The violent surgical act of a boy’s circumcision is contradicted by the peacefulness of his facial expression. Proud to join the world of men, the boy is trying his best to be brave. Yet can the passage to adulthood be that simple?
The Turkish national anthem, regularly sung in schools on Mondays and Fridays, is recorded with Super 8 and video to capture the fragile links that tie young citizens to nationhood.
This short animation explores various ways to narrate an incident that once took place in the mythical Hotel Carlton. Against images of the deserted hotel today, the artist sketches situations that evoke the rumours that once circulated around the place and the people who inhabited it.
The filmmaker and his friend, both Lebanese, meet two Israelis their own age in Paris, and spend some playful time with them. While they play a game, they refer constantly and humorously to the war and to the frozen status quo between the two countries.
I, Soldier is a reflection on the image of the soldier as poetically cited in a speech by a high-ranking officer. Shot during an annual ceremony that commemorates the National Day for Youth and Sports, and which marks the independence of the Turkish Republic in 1919, this work catches fleeting moments of fragility in the face of a soldier.
A Palestinian filmmaker is writing a script in his New York apartment during the first Gulf war. As much as he tries to shut himself off from the exterior world, images of past wars in the Middle East come back to haunt him.
Program 5: The Trace That Remains (85mins)

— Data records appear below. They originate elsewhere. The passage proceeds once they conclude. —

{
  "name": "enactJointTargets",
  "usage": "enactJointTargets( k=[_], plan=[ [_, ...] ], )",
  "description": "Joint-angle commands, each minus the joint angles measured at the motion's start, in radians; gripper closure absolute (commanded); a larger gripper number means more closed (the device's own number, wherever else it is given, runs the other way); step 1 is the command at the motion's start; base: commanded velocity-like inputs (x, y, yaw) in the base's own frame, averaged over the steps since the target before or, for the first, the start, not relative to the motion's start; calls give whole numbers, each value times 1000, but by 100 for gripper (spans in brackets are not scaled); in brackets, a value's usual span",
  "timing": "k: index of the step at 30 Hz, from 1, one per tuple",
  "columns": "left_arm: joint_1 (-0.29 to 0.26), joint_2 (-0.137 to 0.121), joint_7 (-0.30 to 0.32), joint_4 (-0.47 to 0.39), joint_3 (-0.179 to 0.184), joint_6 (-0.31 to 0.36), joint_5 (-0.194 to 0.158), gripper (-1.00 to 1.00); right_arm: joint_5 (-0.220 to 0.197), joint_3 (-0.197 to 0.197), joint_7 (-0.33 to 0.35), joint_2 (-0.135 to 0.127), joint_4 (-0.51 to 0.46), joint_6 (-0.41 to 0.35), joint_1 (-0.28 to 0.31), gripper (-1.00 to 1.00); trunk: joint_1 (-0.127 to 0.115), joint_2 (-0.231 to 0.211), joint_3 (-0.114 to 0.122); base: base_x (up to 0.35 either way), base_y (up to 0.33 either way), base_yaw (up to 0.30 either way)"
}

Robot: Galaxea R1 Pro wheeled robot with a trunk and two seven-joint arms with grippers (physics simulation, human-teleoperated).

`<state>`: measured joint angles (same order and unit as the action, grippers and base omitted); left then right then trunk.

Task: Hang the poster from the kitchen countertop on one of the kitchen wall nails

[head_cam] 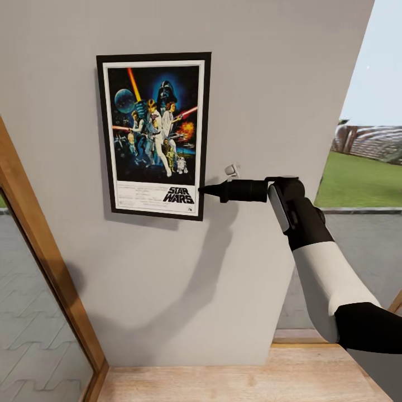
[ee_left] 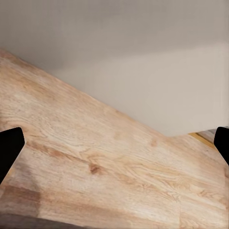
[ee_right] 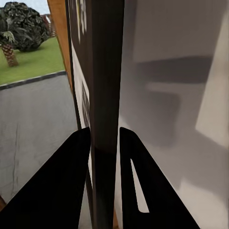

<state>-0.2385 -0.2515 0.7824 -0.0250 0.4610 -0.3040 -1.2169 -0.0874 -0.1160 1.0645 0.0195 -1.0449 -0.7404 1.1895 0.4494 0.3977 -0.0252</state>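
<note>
Right gripper (head_cam: 202, 190), at centre frame in the head view, is seen clamped on the lower right edge of the poster (head_cam: 153, 135), which is held upright and flat against the grey wall (head_cam: 279, 84) at upper left. Colourful figures and "STAR WARS" lettering are framed in black. Edge-on at the wrist, the poster (ee_right: 106, 86) is pinched between both fingers (ee_right: 62, 186). Left gripper (ee_left: 114, 148) is spread wide, its tips cut off.

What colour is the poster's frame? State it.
Black, with a white border inside it; the poster shows this best in the head view.
</note>
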Motion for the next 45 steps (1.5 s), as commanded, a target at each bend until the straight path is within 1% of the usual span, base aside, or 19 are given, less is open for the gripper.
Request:
enactJointTargets(
  k=[1,22,24,29,30,31,45],
  plan=[
    [-1,0,1,0,8,-6,-6,-100,-9,0,-2,0,0,-10,1,100,1,2,-2,0,0,0],
    [-1,0,1,0,8,-6,-6,-100,-9,0,-2,0,0,-10,1,100,1,2,-2,1,0,0],
    [0,-6,1,0,11,-6,-6,-100,-9,-1,-2,0,0,-10,1,100,1,2,-2,116,0,0],
    [1,-9,1,0,13,-6,-6,-100,-9,-1,-1,0,0,-10,1,100,1,2,-2,208,0,0],
    [1,-9,1,0,13,-6,-6,-100,-100,-3,-4,-43,48,79,1,-100,1,2,-2,76,0,0],
    [1,-9,1,0,13,-6,-6,-100,-9,-1,-2,0,1,-9,1,-100,1,2,-2,49,0,0],
    [1,-9,1,0,13,-6,-6,-100,-8,-1,-5,-1,1,-11,1,-100,1,2,-2,11,0,0]
  ],
)
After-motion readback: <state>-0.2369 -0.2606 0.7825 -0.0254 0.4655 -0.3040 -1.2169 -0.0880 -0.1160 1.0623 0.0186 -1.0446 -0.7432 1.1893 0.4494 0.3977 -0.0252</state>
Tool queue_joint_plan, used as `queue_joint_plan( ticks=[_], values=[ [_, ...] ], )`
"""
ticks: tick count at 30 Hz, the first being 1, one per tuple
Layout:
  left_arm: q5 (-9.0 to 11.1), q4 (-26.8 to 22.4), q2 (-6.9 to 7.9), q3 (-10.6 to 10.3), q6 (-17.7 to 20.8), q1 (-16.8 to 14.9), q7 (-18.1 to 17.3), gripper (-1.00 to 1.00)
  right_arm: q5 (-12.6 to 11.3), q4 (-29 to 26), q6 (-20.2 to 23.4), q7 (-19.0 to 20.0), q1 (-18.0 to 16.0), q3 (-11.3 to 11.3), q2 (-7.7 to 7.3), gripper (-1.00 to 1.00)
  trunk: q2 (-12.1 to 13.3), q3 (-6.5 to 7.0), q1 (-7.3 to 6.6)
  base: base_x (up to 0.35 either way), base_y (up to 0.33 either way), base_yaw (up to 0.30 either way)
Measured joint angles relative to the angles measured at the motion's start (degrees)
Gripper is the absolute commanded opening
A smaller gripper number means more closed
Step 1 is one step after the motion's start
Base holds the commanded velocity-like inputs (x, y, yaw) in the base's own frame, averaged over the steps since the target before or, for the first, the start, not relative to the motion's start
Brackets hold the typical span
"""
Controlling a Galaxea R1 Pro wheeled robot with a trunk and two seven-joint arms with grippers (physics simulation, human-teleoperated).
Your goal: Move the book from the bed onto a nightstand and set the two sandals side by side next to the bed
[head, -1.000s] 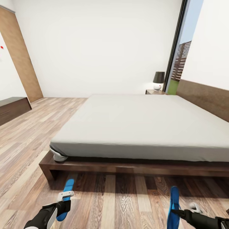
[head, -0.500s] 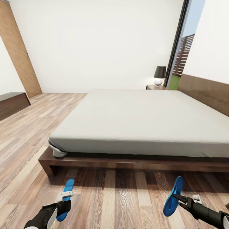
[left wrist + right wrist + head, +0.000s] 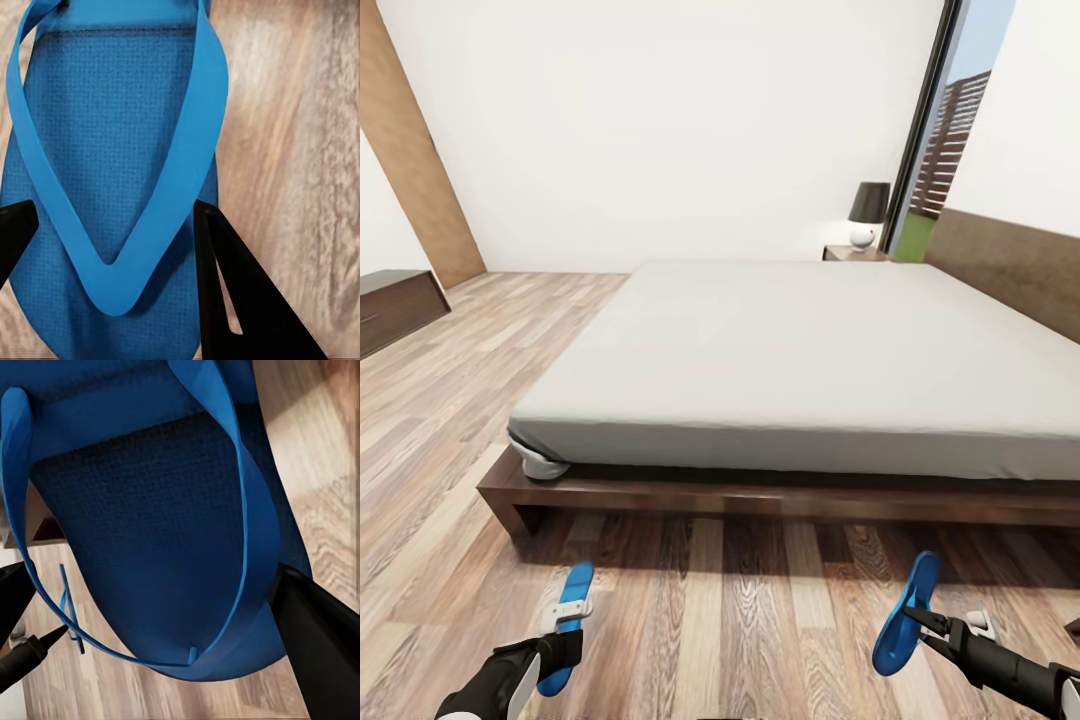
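The bed [image 3: 800, 350], with an off-white mattress on a dark wooden frame, spans the middle of the head view. Low over the plank floor in front of its foot, my left gripper [image 3: 560, 648] is shut on one blue sandal [image 3: 568, 612]. My right gripper [image 3: 922, 625] is shut on the other blue sandal [image 3: 905, 615], which is tilted up on its edge. In the left wrist view the black fingers [image 3: 225, 300] flank the left-hand sandal [image 3: 112, 150]. The right wrist view shows the right-hand sandal's sole and strap [image 3: 150, 510] close up. A nightstand [image 3: 855, 253] stands at the bed's far corner. The book is out of view.
A black-shaded lamp [image 3: 868, 213] sits on the nightstand beside the tall window [image 3: 950, 140]. The brown headboard [image 3: 1010, 265] runs along the right wall. A low dark dresser [image 3: 395, 305] stands at the far left. Open plank floor [image 3: 740, 620] lies between the two sandals.
The whole view has shifted, so the camera has moved. My right gripper has lifted its sandal and tilted it to the right. The left gripper and its sandal keep their place.
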Motion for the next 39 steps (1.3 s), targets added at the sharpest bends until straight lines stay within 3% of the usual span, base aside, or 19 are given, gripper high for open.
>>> queue_joint_plan(
  ticks=[39],
  values=[
    [0.0, -0.06, 0.09, 0.0, 0.18, 0.0, -0.01, -1.0, 0.04, -0.02, -0.03, -0.01, 0.01, 0.02, 0.07, -1.0, -0.53, -8.65, 1.0, 0.0, 0.0, 0.0]
  ],
)
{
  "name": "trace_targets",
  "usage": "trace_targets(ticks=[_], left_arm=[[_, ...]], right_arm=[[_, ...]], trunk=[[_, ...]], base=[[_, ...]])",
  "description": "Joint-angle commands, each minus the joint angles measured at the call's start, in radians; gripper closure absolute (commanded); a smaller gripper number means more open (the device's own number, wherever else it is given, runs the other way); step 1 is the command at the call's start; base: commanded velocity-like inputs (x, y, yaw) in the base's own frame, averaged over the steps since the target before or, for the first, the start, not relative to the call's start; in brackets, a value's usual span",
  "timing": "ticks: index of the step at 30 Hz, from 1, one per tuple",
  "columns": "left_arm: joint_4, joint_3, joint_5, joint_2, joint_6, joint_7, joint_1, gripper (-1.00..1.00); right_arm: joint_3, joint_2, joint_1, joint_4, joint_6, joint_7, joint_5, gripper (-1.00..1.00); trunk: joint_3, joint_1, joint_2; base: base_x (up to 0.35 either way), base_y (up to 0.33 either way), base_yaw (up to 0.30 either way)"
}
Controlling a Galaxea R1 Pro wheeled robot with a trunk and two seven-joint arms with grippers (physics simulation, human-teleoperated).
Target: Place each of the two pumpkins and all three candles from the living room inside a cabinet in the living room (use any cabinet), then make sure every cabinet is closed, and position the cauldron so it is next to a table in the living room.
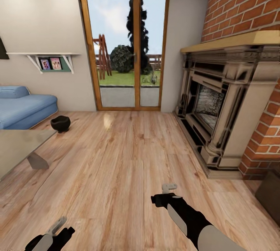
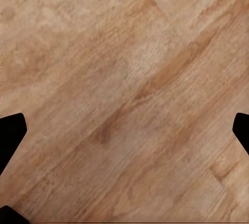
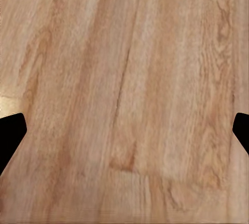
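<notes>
The black cauldron (image 1: 60, 123) stands on the wood floor at the left, just beyond the far corner of the glass-topped table (image 1: 17, 146) and in front of the sofa. My left gripper (image 1: 58, 225) hangs low at the bottom left, open over bare floor, with nothing between its fingers (image 2: 11, 133). My right gripper (image 1: 170, 187) is out in front at the lower middle, also open and empty, with floorboards under its fingers (image 3: 11, 130). The pumpkins and candles are out of view. A dark-brown furniture corner (image 1: 269, 194) at the right edge may be the cabinet; I cannot tell.
A blue sofa (image 1: 23, 107) sits at the left wall under a white shelf (image 1: 44, 54). A wood-framed glass door (image 1: 124, 49) is straight ahead. A large stone fireplace (image 1: 221, 107) in a brick wall takes the right side. Wood floor (image 1: 116, 157) stretches between them.
</notes>
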Motion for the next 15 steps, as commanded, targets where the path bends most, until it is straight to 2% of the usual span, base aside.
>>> trace_targets(ticks=[1,13,15], left_arm=[[-0.002,-0.006,0.010,0.002,0.000,0.009,0.000,-1.00],[-0.002,-0.006,0.010,0.000,0.000,0.009,0.000,-1.00],[-0.002,-0.006,0.010,0.000,0.000,0.009,0.000,-1.00]], right_arm=[[0.007,-0.001,-0.001,-0.002,0.002,-0.010,-0.011,-1.00],[0.007,-0.002,-0.001,-0.002,0.002,-0.010,-0.011,-1.00],[0.007,-0.002,-0.001,-0.002,0.002,-0.010,-0.011,-1.00]], trunk=[[-0.001,0.000,-0.001],[-0.001,0.000,-0.001],[0.002,-0.004,0.006]], base=[[-0.228,0.000,0.000],[-0.295,0.000,0.000],[-0.166,0.000,0.000]])
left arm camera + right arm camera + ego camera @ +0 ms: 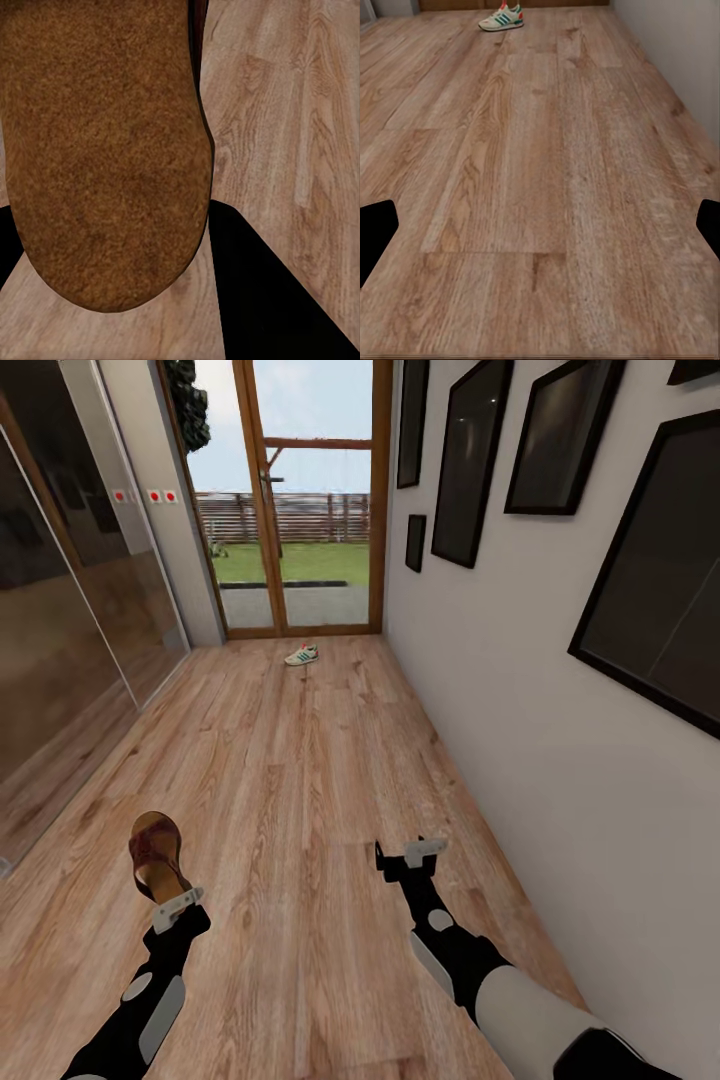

How useful is personal testimony to History? The most abstract of all the works that focus on personal narrative in this program is certainly Lisa Steele’s Birthday Suit with scars and defects, in which the artist gently caresses every scar on her body, names it, dates it, and describes the circumstances in which the scar was inscribed. These are traces that defy memory, and that indeed become an alternative memory. Steele’s video presents us with an abstraction of oneself, almost a schema of the body as it becomes a register of violence. Ziad Antar’s work looks at the sounds of war that he considers safe, as they occur while detonating unexploded Israeli missiles right after the ceasefire in the summer of 2006. Mona Hatoum’s Measures of Distance uses images of her mother’s body to evoke both the matter of distance, and the question of possession of a woman’s body. By showing the images of her naked mother, and reading the letters she has received from her in Beirut, Hatoum inscribes on that body a story of separation and of her own exile. Also revealed is an intimacy and bonding with a body, the image of which is often perceived in Middle Eastern societies as the “husband’s” property. Mroué’s work Face A/Face B also evokes distance through time. Mroué revisits old audio tapes his family recorded for his brother while he lived and studied in the Soviet Union in the eighties. While contemplating his own voice singing militant songs twenty years earlier, it is as if the artist is hearing a different person. Julia Meltzer and David Thorne’s work observes an unfinished building that has become a monument for an obvious urban/bureaucratic malfunction in the city of Damascus.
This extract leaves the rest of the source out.